August 17, 2011 Leave a comment

Like Banquo’s Ghost, the Murdoch Phone Hacking story keeps hovering and refuses to go away. Civic order may collapse in London but all roads eventually lead back to Wapping.  The affair is one of the biggest political scandals since Watergate. Carl Bernstein has already
highlighted the similarities, albeit with Rupert Murdoch’s media empire, not a Richard Nixon-type White House, being the focal point for revelations and investigations. The latest headlines are extraordinary (in the words of the Guardian ‘News of the World’s ex-royal editor Clive Goodman said phone hacking was ‘widely discussed’ at paper’s meetings’). James Murdoch may be recalled to appear before parliament (whether he appears is another matter) and the scandal comes back to Cameron in the form of the dirty bomb that is Andy Coulson.  Look at my works ye mighty and despair.

Rebecca Brooks clung on and on as News International’s Chief Executive. Rupert Murdoch appears to have closed a newspaper in vain, albeit a tawdry rag that won’t be missed, to try to save the career of his favourite henchwoman. The Murdoch brand has been destroyed, his aura of power, his bullying contempt for decency and democracy in Britain has been scythed; he may well hang on to the rest of his business conglomerate, but when it comes to exercising raw political power, he is a spent force. He has polluted journalism and has been a stain on the notion of a ‘free press’.

The Tories and Labour have kowtowed to Murdoch since the 1970s. Traditionally, he will back whoever can push through his agenda – he broke Neil Kinnock’s Labour Party and forced ‘New Labour’ to be a supplicant at his feet. The Conservatives, and David Cameron in particular, have been hobbled by their Faustian pact with the Murdoch press; Cameron’s appointment of Andy Coulson looks particularly idiotic and brings his judgment into question. The more David Cameron claims he wasn’t warned of Coulson’s disastrous potential, the more Labour and the Guardian pile on the pressure.

Ed Miliband was having an indifferent few months; his handling of the hacking scandal could well be the making of him. He has acknowledged Labour’s mistakes from the past and frankly, shame, at cosying up to Rupert Murdoch and now has the look of a man unbound; he and his party more to gain than to lose by going after News International. He has surveyed the bizarre Met Police investigation, the unconscionable hacking of possibly thousands of phones and the public disgust at the recent turn of events. Labour have set many of the terms of the debate; they could drive a wedge in the Coalition and align Labour and the Liberal Democrats as future government partners.

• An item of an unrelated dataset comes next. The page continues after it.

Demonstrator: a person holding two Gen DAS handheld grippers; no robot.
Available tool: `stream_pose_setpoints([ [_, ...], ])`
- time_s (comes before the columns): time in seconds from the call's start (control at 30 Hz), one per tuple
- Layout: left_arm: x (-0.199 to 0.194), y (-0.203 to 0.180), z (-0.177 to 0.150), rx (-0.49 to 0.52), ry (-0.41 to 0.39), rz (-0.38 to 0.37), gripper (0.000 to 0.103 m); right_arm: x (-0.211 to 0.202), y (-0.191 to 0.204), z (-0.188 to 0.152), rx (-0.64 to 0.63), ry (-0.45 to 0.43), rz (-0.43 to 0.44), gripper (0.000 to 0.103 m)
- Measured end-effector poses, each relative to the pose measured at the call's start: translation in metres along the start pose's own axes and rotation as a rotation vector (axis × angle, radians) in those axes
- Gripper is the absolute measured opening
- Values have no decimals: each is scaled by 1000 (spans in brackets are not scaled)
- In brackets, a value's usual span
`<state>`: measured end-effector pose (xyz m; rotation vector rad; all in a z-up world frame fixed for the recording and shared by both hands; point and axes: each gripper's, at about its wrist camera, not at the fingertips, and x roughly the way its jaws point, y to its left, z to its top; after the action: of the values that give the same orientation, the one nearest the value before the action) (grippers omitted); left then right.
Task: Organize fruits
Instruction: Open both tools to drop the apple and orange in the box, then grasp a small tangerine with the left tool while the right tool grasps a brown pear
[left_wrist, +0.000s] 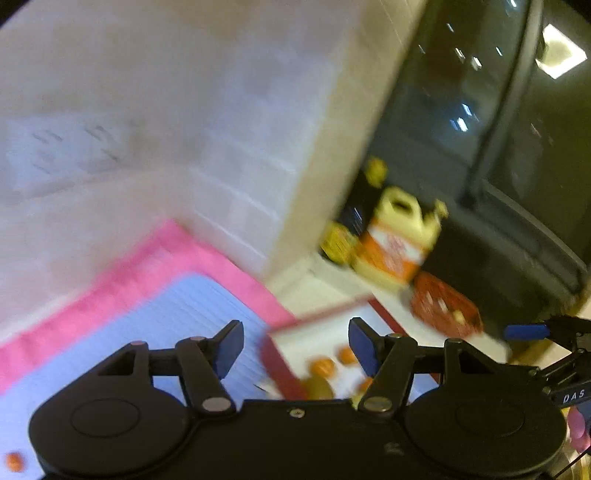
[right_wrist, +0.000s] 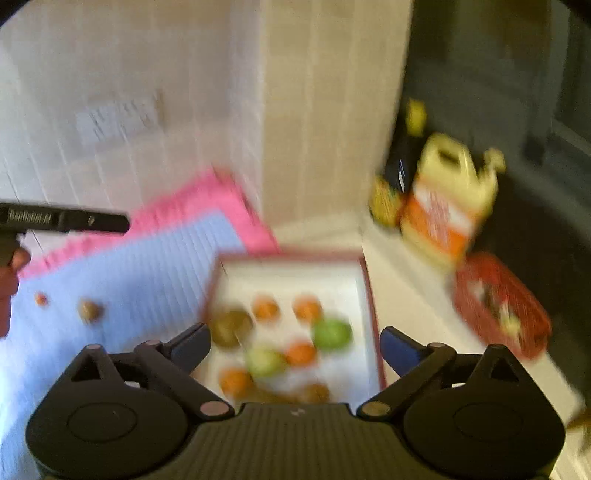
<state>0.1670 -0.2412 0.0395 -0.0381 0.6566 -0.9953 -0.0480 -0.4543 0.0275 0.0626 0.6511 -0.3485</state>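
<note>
Right gripper (right_wrist: 295, 347) spread, empty, above tray (right_wrist: 364, 291) | fruits (right_wrist: 301, 352) look light, round, roll-prone | pinch across middle

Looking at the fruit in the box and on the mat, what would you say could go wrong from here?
1. Two small fruits lie loose on the blue mat and might roll or be overlooked.
2. The box is already crowded, so another fruit could knock its neighbours.
3. Both views are blurred; the open right claw may misjudge its aim.

Probably a home kitchen: white tiled wall (right_wrist: 110, 92), with a yellow oil jug (right_wrist: 448, 195) right of it on the worktop (right_wrist: 406, 280).
</note>
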Motion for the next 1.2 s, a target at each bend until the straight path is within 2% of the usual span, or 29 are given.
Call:
stream_pose_setpoints([
  [0.1,-50,26,9,-46,-92,72,78,-4,23,21,22,-122,57,103],
  [0.17,-82,44,10,-69,-141,133,78,4,41,34,54,-161,150,103],
  [0.23,-108,60,10,-79,-170,201,78,20,57,44,92,-154,235,103],
  [0.33,-139,82,3,-86,-184,312,79,49,80,55,109,-116,317,103],
  [0.47,-164,114,-10,-123,-175,395,80,85,120,61,99,-40,388,103],
  [0.57,-164,146,-27,-141,-119,472,81,109,152,58,86,22,443,102],
  [0.67,-151,174,-47,-167,-45,492,81,129,187,44,64,70,432,102],
  [0.9,-97,220,-92,-179,109,444,81,182,228,19,111,179,434,102],
  [1.03,-72,242,-115,-215,172,453,81,208,240,-1,116,238,400,102],
  [1.13,-52,255,-128,-248,214,429,80,223,247,-16,98,273,380,97],
  [1.2,-41,258,-135,-227,241,434,80,231,254,-25,81,286,378,95],
])
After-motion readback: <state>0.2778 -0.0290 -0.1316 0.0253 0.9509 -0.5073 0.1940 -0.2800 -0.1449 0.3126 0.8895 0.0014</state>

The only party that can really hold its head up for past behaviour are the Liberal Democrats. From the days of Paddy Ashdown’s humiliation (‘Paddy Pantsdown’) and before, Clegg’s party have never curried favour with News International. And now they can get some major brownie points by pointing this out. They never took the Murdoch shilling. Nick Clegg needs to grasp this as an opportunity to recover lost ground after having been perceived as Cameron’s mudguard.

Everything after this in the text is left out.